Type out the whole listing again exactly, pictures omitted.
+++ Provided data +++
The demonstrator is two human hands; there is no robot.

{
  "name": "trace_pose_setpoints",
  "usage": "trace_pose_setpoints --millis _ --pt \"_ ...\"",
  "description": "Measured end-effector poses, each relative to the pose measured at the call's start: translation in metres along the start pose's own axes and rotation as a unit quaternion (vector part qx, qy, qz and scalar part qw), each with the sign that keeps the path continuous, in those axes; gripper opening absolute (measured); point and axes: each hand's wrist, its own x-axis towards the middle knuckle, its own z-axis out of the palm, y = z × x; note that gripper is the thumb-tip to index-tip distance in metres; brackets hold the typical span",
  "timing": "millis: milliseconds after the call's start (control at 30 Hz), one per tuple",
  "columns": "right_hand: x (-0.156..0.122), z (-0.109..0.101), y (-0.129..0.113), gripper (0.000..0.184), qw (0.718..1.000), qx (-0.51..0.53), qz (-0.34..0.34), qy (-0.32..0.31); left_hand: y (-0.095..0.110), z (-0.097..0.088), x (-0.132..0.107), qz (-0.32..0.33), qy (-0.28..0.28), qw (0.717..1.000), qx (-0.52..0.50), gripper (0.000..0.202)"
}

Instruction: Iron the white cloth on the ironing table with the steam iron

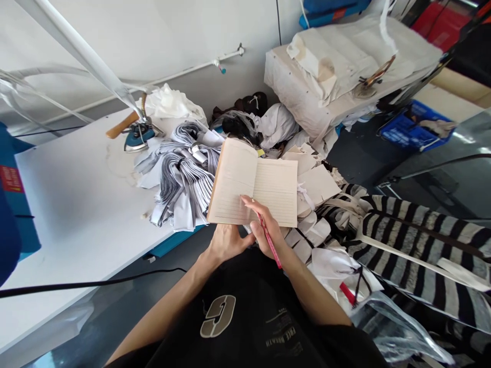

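White table [76,194], iron [138,138] near its back edge; left hand [227,243] holds open notebook [275,189] at bottom, right hand [266,221] grips pink pen [271,244].

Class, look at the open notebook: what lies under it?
The left hand, partly hidden, reaches beneath the lower edge of the notebook. Gray cloth bundles show beside it; whatever else the notebook covers cannot be seen.

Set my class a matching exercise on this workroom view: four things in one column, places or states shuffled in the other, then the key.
1. Ruled notebook
2. Red pen
3. Blue clothes iron
4. Plastic crate

A. On the white table, beside grey fabric bundles
B. Held in the right hand
C. Toward the picture's right side, things inside
D. Open, pages up

Pairs: 1-D, 2-B, 3-A, 4-C
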Motion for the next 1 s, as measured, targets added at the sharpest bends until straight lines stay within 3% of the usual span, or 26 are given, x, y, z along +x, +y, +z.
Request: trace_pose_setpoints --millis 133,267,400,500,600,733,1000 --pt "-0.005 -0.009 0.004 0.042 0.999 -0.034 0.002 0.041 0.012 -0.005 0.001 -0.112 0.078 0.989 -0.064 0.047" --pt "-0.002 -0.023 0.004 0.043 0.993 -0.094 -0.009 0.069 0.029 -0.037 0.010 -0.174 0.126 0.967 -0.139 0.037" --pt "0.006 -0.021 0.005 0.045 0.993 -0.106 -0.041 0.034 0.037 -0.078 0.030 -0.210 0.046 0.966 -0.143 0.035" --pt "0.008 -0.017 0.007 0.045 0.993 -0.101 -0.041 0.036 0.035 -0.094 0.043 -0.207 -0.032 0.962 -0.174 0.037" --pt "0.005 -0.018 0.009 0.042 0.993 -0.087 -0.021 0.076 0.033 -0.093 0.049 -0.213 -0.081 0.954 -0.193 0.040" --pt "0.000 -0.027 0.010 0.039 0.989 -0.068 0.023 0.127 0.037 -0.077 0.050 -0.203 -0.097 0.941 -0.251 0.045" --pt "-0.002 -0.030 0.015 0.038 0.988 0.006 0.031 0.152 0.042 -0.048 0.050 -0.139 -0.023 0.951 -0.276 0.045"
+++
▶ [Result for this task]
The demonstrator is two human hands; there is no robot.

{
  "name": "trace_pose_setpoints",
  "usage": "trace_pose_setpoints --millis _ --pt \"_ ...\"",
  "description": "Measured end-effector poses, each relative to the pose measured at the call's start: translation in metres along the start pose's own axes and rotation as a unit quaternion (vector part qx, qy, qz and scalar part qw), each with the sign that keeps the path continuous, in those axes; gripper opening absolute (measured); point and axes: each hand's wrist, its own x-axis towards the middle knuckle, its own z-axis out of the palm, y = z × x; note that gripper is the thumb-tip to index-tip distance in metres; brackets hold the typical span",
  "timing": "millis: milliseconds after the call's start (control at 30 Hz), one per tuple",
  "columns": "right_hand: x (-0.156..0.122), z (-0.109..0.101), y (-0.129..0.113), gripper (0.000..0.184), qw (0.718..1.000), qx (-0.51..0.53), qz (-0.34..0.34), qy (-0.32..0.31); left_hand: y (-0.095..0.110), z (-0.097..0.088), x (-0.132..0.107), qz (-0.32..0.33), qy (-0.28..0.28), qw (0.717..1.000), qx (-0.52..0.50), gripper (0.000..0.202)"
}

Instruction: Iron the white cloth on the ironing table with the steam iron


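White table [76,194], iron [138,138] near its back edge; left hand [227,243] holds open notebook [275,189] at bottom, right hand [266,221] grips pink pen [271,244].

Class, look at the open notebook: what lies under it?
The left hand, partly hidden, reaches beneath the lower edge of the notebook. Gray cloth bundles show beside it; whatever else the notebook covers cannot be seen.

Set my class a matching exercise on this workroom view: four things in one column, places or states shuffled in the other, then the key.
1. Ruled notebook
2. Red pen
3. Blue clothes iron
4. Plastic crate

A. On the white table, beside grey fabric bundles
B. Held in the right hand
C. Toward the picture's right side, things inside
D. Open, pages up

Pairs: 1-D, 2-B, 3-A, 4-C
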Motion for the next 1 s, as measured, targets added at the sharpest bends until straight lines stay within 3% of the usual span, or 26 are given, x, y, z along +x, +y, +z.
Request: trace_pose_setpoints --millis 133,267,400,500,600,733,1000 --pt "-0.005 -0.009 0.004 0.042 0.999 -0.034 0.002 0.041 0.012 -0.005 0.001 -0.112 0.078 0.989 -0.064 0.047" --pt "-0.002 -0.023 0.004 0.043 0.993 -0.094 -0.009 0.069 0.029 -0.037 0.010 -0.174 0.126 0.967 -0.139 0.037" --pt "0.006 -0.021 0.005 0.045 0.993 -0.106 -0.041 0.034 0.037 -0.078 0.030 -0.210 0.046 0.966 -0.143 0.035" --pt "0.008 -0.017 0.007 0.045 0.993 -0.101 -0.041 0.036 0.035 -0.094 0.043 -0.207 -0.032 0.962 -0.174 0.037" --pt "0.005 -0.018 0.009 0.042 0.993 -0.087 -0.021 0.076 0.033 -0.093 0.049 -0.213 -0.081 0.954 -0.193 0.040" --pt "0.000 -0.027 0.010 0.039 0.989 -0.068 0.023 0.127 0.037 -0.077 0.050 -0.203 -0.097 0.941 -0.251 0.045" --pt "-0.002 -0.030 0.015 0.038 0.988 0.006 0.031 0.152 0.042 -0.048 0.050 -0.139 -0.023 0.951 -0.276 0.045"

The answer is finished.